Please print all of the records that follow with nothing altered.

-------- DATA --------

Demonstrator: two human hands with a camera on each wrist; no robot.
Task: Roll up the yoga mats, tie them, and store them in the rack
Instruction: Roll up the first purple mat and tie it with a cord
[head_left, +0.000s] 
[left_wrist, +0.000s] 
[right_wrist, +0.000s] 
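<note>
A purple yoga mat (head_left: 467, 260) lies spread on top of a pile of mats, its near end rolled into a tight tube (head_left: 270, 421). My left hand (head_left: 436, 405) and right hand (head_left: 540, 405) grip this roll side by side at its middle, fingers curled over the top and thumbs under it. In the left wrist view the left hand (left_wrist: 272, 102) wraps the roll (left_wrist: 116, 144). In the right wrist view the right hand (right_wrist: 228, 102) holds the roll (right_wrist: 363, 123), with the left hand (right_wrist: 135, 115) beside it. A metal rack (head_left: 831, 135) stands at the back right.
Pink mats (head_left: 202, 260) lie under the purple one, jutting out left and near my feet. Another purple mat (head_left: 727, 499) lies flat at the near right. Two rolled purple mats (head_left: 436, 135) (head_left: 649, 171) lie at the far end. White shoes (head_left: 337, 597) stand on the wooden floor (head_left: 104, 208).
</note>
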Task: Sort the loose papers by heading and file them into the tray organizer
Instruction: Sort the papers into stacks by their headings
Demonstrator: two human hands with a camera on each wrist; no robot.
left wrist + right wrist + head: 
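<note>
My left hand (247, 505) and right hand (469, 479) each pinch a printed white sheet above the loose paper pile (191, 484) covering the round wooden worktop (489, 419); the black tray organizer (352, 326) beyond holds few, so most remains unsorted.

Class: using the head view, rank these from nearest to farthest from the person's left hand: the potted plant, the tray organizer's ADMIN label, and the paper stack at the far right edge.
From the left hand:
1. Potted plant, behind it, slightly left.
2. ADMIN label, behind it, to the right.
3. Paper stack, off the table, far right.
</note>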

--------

=== RESULT ===
Demonstrator: two human hands with a camera on each wrist; no robot.
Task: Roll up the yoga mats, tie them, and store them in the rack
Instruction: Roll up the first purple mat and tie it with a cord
[head_left, +0.000s] 
[left_wrist, +0.000s] 
[right_wrist, +0.000s] 
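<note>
A purple yoga mat (head_left: 467, 260) lies spread on top of a pile of mats, its near end rolled into a tight tube (head_left: 270, 421). My left hand (head_left: 436, 405) and right hand (head_left: 540, 405) grip this roll side by side at its middle, fingers curled over the top and thumbs under it. In the left wrist view the left hand (left_wrist: 272, 102) wraps the roll (left_wrist: 116, 144). In the right wrist view the right hand (right_wrist: 228, 102) holds the roll (right_wrist: 363, 123), with the left hand (right_wrist: 135, 115) beside it. A metal rack (head_left: 831, 135) stands at the back right.
Pink mats (head_left: 202, 260) lie under the purple one, jutting out left and near my feet. Another purple mat (head_left: 727, 499) lies flat at the near right. Two rolled purple mats (head_left: 436, 135) (head_left: 649, 171) lie at the far end. White shoes (head_left: 337, 597) stand on the wooden floor (head_left: 104, 208).
</note>
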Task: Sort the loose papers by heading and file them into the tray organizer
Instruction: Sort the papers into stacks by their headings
Demonstrator: two human hands with a camera on each wrist; no robot.
left wrist + right wrist + head: 
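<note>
My left hand (247, 505) and right hand (469, 479) each pinch a printed white sheet above the loose paper pile (191, 484) covering the round wooden worktop (489, 419); the black tray organizer (352, 326) beyond holds few, so most remains unsorted.

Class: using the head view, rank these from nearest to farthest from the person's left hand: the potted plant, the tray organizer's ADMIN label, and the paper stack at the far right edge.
From the left hand:
1. Potted plant, behind it, slightly left.
2. ADMIN label, behind it, to the right.
3. Paper stack, off the table, far right.
</note>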

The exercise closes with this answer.